Originally posted by burdman30ott6
Originally posted by Amaterasu
First, virtually all creatures can inbreed for generations before abnormalities spring up. All except humans. Why would it be that evolution awkwardly constructed one species to have the highest awareness (by far!) than any other and yet have such restrictions in inbreeding, with good probability of issues in the first generation, and high odds in the second?
I am going to have to spend some time digesting the entire post, and I hate to pluck a single paragraph from it for a comment, but I need to do it here. If all life were equal in measures of finite details, then what you are saying here would have merit. However, this isn't the case in any way. A dog, for example, can potentially be the canine equivalent of retarded and yet few people would notice it. The dog would be considered stubborn, hard headed, or just plain goofy... but then again, how many of us haven't seen a dog that fits these descriptions?
Humanity is very different. Developmental milestones have been set by so-called "experts" and if a child doesn't hit them, they are quickly considered as having some form of defect. Humans are essentially the only creatures on Earth who can have this applied to them. While animals can inbreed and appear to produce "normal" offspring, with humans even a tiny glitch in the system is quickly observable... be it a retardation, minor physical defect, or other developmental issue. I think Hollywood has largely contributed to this falacy that one generation of inbreeding humans will magically produce The Hills Have Eyes mutants with humpbacks, stubb arms, and 5 lb tongues. It is only because of how fine our motor skills and appearance is on average that the minor defects seen within that single generation of shared genetics are so noticable.

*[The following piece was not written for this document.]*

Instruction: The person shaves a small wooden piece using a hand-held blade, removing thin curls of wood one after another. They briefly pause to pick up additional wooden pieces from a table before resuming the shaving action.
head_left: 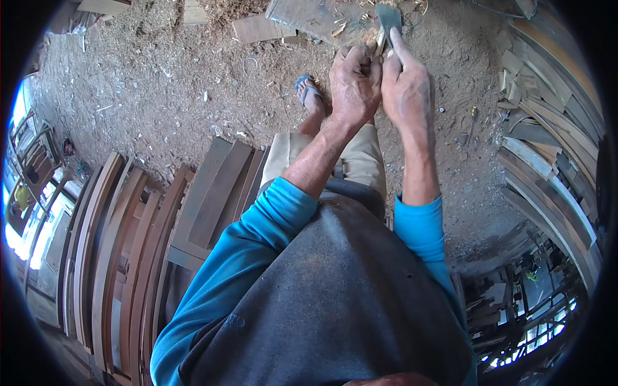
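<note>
Near the top middle, my two hands are close together over a wooden board (309, 18). My left hand (356, 87) is closed round a thin light wooden stick (381, 45), its fingers curled and partly hidden. A tool with a wide, flat grey-green blade (389, 17) extends beyond my right hand (407, 87), which grips it with the index finger stretched along the blade. The tool's handle is covered by that hand. Curled wood shavings (339, 29) lie on the board beside the blade.
Long planks (106, 257) are stacked at the lower left, with wide boards (209, 193) next to my left arm. More timber and offcuts (553, 141) line the right side. A screwdriver-like tool (473, 122) lies on the sawdust-strewn ground. My sandalled foot (310, 93) is left of my hands.
</note>
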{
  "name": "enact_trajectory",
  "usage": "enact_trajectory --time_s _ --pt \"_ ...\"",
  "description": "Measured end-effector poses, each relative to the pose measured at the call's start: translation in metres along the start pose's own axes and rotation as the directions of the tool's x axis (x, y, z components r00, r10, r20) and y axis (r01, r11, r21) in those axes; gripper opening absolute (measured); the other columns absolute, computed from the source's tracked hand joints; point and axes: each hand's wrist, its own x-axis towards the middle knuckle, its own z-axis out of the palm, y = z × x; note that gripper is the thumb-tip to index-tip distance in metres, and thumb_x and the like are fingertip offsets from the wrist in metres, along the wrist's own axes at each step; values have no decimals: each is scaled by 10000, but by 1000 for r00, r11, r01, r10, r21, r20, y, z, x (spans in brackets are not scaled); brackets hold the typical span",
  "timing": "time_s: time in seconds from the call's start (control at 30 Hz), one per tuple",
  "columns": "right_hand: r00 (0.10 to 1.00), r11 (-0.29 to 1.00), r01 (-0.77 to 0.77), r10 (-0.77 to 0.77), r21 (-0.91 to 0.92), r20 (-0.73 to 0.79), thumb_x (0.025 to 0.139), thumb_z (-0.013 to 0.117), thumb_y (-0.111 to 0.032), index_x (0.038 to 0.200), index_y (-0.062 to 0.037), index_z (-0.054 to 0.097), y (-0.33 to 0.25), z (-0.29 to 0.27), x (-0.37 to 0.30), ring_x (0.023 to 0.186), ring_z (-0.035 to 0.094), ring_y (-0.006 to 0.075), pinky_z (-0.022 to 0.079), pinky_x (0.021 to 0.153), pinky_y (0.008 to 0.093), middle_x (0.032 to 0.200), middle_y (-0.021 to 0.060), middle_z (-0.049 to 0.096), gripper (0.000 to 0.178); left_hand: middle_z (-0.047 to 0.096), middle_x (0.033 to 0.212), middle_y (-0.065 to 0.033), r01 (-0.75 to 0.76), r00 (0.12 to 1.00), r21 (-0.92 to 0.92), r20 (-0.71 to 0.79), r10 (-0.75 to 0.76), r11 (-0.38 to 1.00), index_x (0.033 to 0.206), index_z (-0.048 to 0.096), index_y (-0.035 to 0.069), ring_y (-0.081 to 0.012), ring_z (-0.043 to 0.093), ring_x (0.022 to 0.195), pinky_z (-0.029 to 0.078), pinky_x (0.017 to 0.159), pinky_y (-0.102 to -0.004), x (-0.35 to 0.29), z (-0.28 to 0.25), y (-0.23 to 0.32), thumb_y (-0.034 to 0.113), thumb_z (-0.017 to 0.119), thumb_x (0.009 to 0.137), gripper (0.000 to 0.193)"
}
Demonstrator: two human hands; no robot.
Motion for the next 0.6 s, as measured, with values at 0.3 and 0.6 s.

I want to point out that it takes many generations for physical deformities to appear in animals such as dogs. I’m not speaking merely of mental capacity. In humans, the physical manifestations are warped in relatively high percentages in as little as two generations, with higher percentages manifesting with each successive generation. Hundreds of generations have led to hip issues in certain breeds of dogs, for example, though many breeds still have no issues after an equal number of generations.
Humans alone manifest such issues in small numbers of generations.